Quell'11 aprile un ragazzo diciottenne, studente ungherese di architettura, Alfréd Hajós (all'anagrafe Arnold Guttmann), si stava spalmando sulla pelle un centimetro di grasso animale per provare a controllare la temperatura corporea e difenderla dai morsi del freddo. Stava per incominciare la gara dei 100 metri stile libero, in mare aperto, fra onde altissime e con un clima che gli ricordavano il suo inverno ungherese. Alfréd era un ragazzo molto brillante, dalle grandi qualità atletiche e dalla profonda sensibilità artistica. Si era laureato, per due anni consecutivi, campione europeo di nuoto proprio in quella gara, la più classica del nuoto, i 100 metri stile libero. Spalmare quell'unguento sulla pelle aveva forse anche un significato balsamico, in qualche modo lenitivo.
Infatti, non era stato tanto lui a scegliere il nuoto, quanto il nuoto a scegliere lui, nel 1891. Era un ragazzino tredicenne, e ancora si chiamava Arnold, quando aveva tragicamente visto scomparire, annegato nel Danubio, suo padre. Lo choc si trasformò in motivazione feroce che lo portò non solo a voler imparare a nuotare, ma a voler diventare un campione. Quel cambio di vita fu rappresentato anche dalla scelta del nuovo nome: Arnold non voleva più essere Arnold. Scelse un vero e proprio nome d'arte, Alfréd Hajós, che in ungherese significa "Alfréd il marinaio".
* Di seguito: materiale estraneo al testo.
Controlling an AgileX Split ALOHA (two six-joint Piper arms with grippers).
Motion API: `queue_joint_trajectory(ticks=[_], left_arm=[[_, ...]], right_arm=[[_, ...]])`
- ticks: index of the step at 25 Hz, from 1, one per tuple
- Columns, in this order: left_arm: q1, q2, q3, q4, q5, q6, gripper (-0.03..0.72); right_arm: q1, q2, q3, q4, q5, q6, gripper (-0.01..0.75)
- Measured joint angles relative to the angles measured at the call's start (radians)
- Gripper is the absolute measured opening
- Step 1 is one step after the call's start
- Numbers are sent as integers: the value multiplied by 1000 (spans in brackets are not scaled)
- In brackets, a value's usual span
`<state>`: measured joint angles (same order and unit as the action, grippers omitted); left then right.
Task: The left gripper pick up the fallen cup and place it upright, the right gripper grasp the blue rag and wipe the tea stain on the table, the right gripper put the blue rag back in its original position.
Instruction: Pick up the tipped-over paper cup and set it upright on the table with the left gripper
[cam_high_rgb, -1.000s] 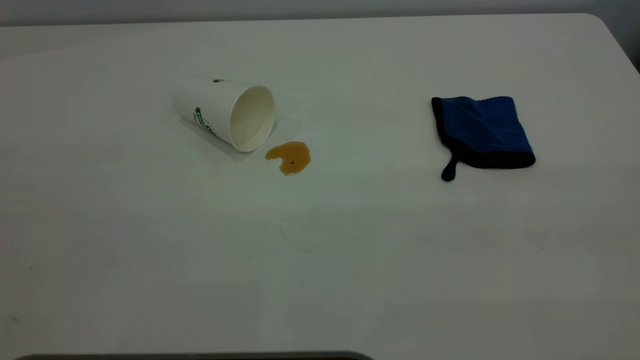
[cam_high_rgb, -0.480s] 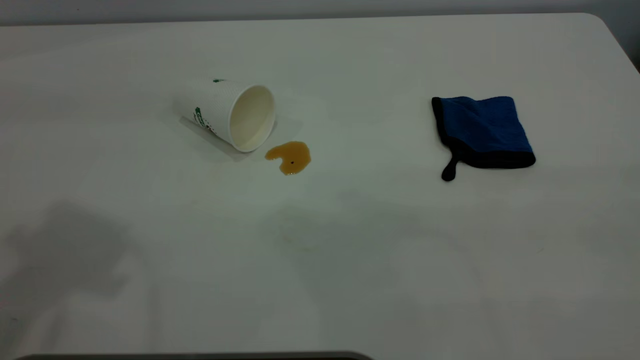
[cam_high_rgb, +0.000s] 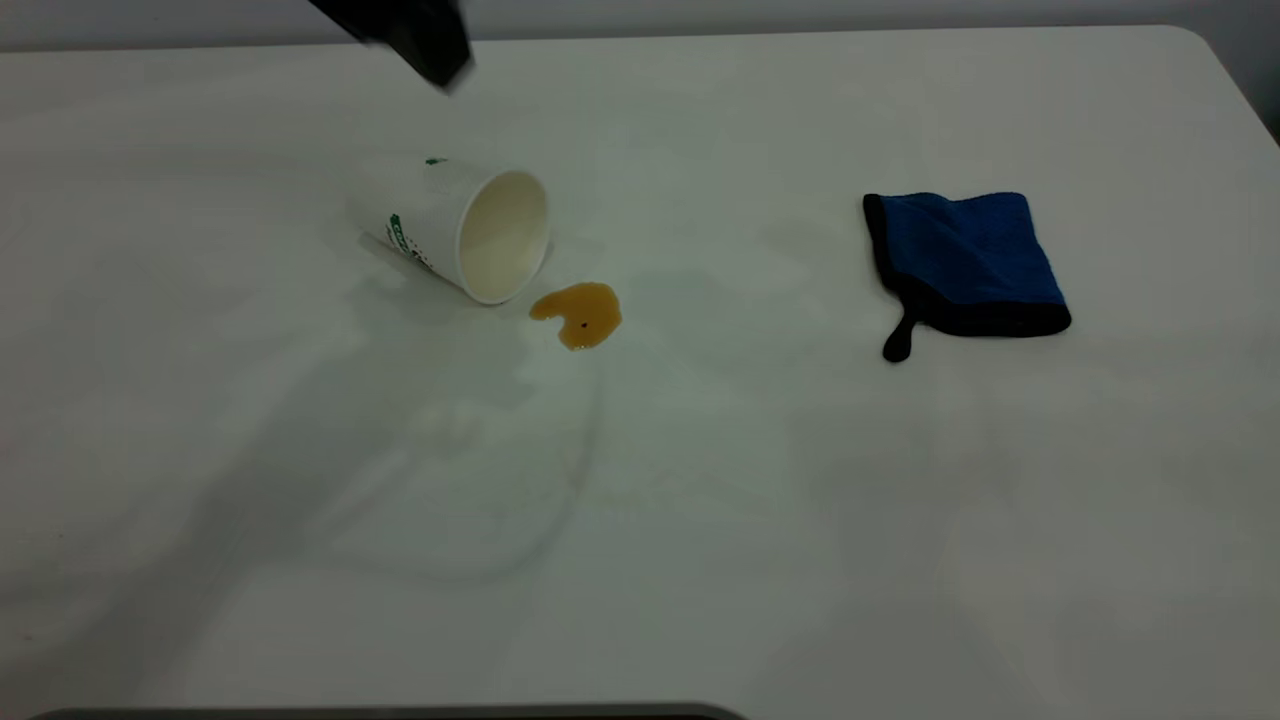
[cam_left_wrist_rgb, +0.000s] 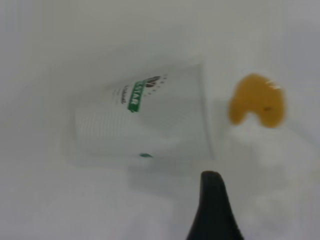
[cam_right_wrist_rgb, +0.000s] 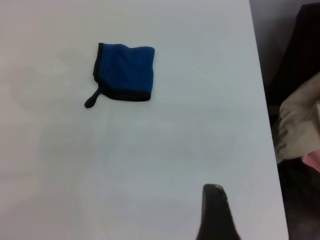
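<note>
Nearest you on the table (cam_high_rgb: 640, 560) there are only faint shadows on the white top. Farther in, the stain (cam_high_rgb: 578, 315) sits as an amber blotch with a dark speck, just beside the mouth of the cup (cam_high_rgb: 455, 228), which lies on its side with its cream inside turned toward you and the stain. Well apart to the right, the rag (cam_high_rgb: 962, 262) lies flat, blue with a black edge and a black loop trailing toward you. At the far edge, above and behind the cup, you see the left gripper (cam_high_rgb: 410, 35) as a black shape entering from the top; it is off the cup. Its wrist view looks down on the cup (cam_left_wrist_rgb: 142, 117) and stain (cam_left_wrist_rgb: 256, 100) with one black fingertip (cam_left_wrist_rgb: 214, 210) showing, so you cannot tell whether it is open. The right gripper shows only one finger (cam_right_wrist_rgb: 214, 215) in its own wrist view, far from the rag (cam_right_wrist_rgb: 124, 72); you cannot tell its state either.
</note>
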<state>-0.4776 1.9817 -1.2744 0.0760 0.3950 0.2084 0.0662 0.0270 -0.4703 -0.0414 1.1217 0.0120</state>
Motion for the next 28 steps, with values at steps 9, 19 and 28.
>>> queue_joint_trajectory(ticks=[9, 19, 28], left_arm=[[-198, 372, -325, 729, 262, -739, 589], [-290, 424, -340, 802, 325, -838, 589], [-281, 488, -340, 942, 353, -981, 589]], right_arm=[[0, 0, 0, 0, 0, 0, 537], [0, 0, 0, 0, 0, 0, 537], [0, 0, 0, 0, 0, 0, 537]])
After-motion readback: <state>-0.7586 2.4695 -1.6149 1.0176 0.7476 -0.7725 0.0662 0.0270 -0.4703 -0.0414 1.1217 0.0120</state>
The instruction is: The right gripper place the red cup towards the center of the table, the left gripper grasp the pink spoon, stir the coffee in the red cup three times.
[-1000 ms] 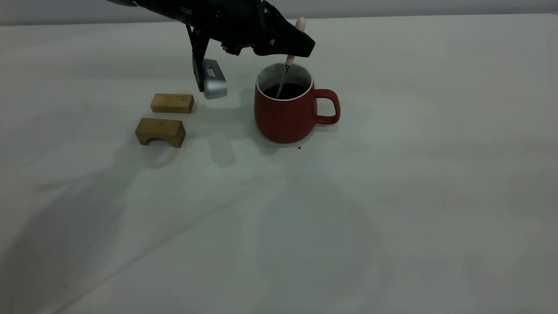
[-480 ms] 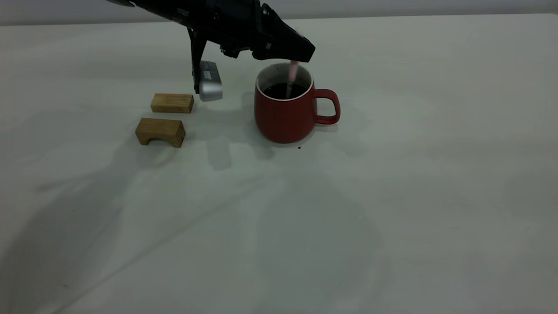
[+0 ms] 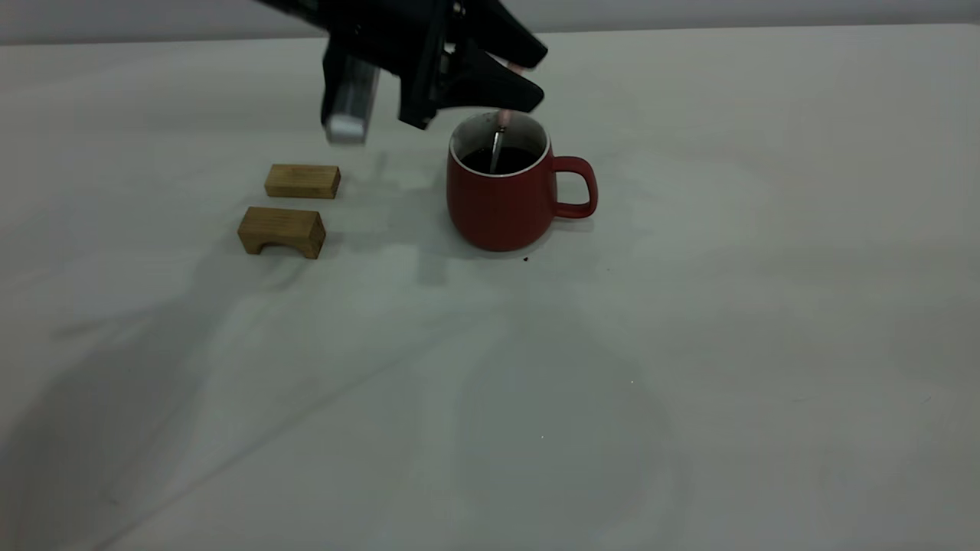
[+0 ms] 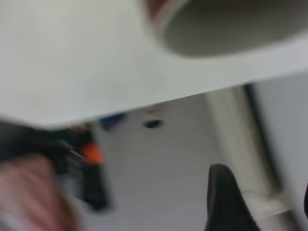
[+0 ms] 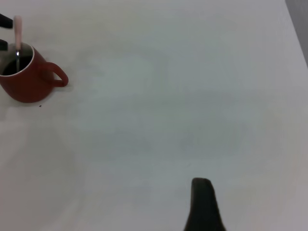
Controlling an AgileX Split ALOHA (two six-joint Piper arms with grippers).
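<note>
The red cup (image 3: 501, 207) stands upright on the table (image 3: 689, 344), handle pointing right, with dark coffee (image 3: 511, 158) inside. My left gripper (image 3: 540, 75) hovers just above the cup's rim, rolled so one finger lies above the other, and is shut on the pink spoon (image 3: 498, 141). The spoon's pink handle sits between the fingers and its metal neck dips into the coffee. The left wrist view is blurred, with the cup (image 4: 231, 24) close by. In the right wrist view the cup (image 5: 24, 84) and the spoon (image 5: 18, 31) are far off. My right gripper (image 5: 257, 202) is open over bare table.
Two tan wooden blocks lie left of the cup, a flat one (image 3: 302, 181) and an arched one (image 3: 282, 231). A small dark speck (image 3: 525, 259) marks the table in front of the cup. Bare table stretches right of the cup and toward the front edge.
My left wrist has rolled sharply, and its silver block swung up and to the left. Both fingers now show one above the other. The spoon has shifted inside the cup; the cup stayed put.
</note>
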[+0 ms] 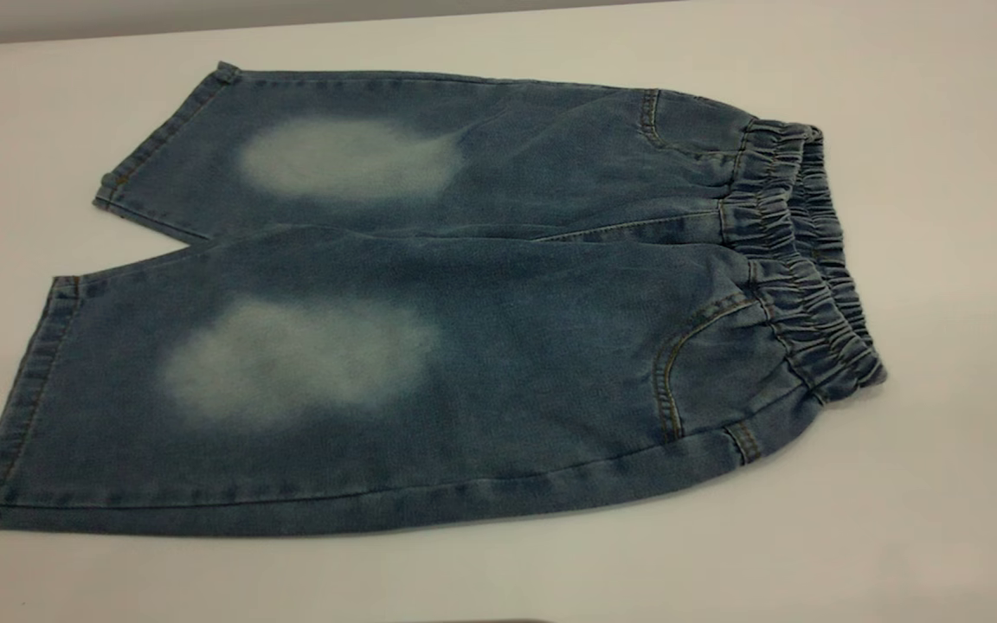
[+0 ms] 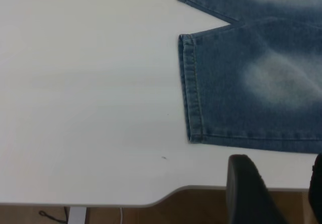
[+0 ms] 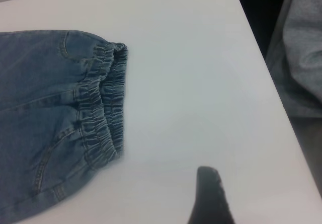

Per organizzare quei primi Giochi Olimpici dell'era moderna, si era candidata proprio la sua Budapest che, nonostante fosse stata scelta Atene, aveva sfiorato la possibilità farli sul serio, perché la Grecia versava in una profonda crisi economica e il governo ellenico era stato a un passo dalla rinuncia, a favore proprio della capitale magiara. Così non fu e Alfréd chiese il permesso di partire per Atene alla sua Università, ottenendo il consenso con grande fatica. Quella mattina, davanti a quel mare gelato, la sua idea fissa era quella di vincere e vincere tutte le gare che aveva a disposizione: i 100 metri, i 500 metri (che iniziavano esattamente al termine della prima gara) e i 1200 metri che a loro volta sarebbero partiti esattamente al termine dei 500 metri. Posto di fronte a una scelta inevitabile, rinunciò alla gara di mezzo, vincendo la prima e la terza. Alfréd era un esempio di genialità polivalente che lo avrebbe portato, nella sua carriera sportiva, a competere anche nell'atletica leggera (fu campione nazionale nei 100 metri, nei 400 metri e nel lancio del disco) e poi nel calcio, giocando nel Budapesti Torna Club per dieci anni e diventando, addirittura, il Commissario Tecnico della nazionale ungherese.
Tuttavia, Alfréd completò anche il percorso di studi in architettura e nella sua carriera di architetto progettò diversi stadi, scuole, chiese. Opere avveniristiche al punto da permettergli di rivincere una medaglia olimpica. I Giochi Olimpici del 1924 a Parigi, infatti, furono gli ultimi in cui venne assegnato il titolo olimpico anche in discipline artistiche (poesia, musica, letteratura) e Alfréd vinse una medaglia d'argento in Architettura, grazie alla progettazione di uno stadio del nuoto. Insomma, questo atleta così polivalente che 122 anni fa diventava campione olimpico nel nuoto, lo sarebbe diventato di nuovo 30 anni dopo, in architettura, unico umano a essere riuscito in questa impresa. Chissà cosa ne avrebbe pensato il Decano dell'Università di Budapest che, al ritorno di Alfréd da Atene, lo aveva accolto dicendo: «Le vostre medaglie non sono di alcun interesse per me, ma sono desideroso di conoscere le vostre risposte al prossimo esame».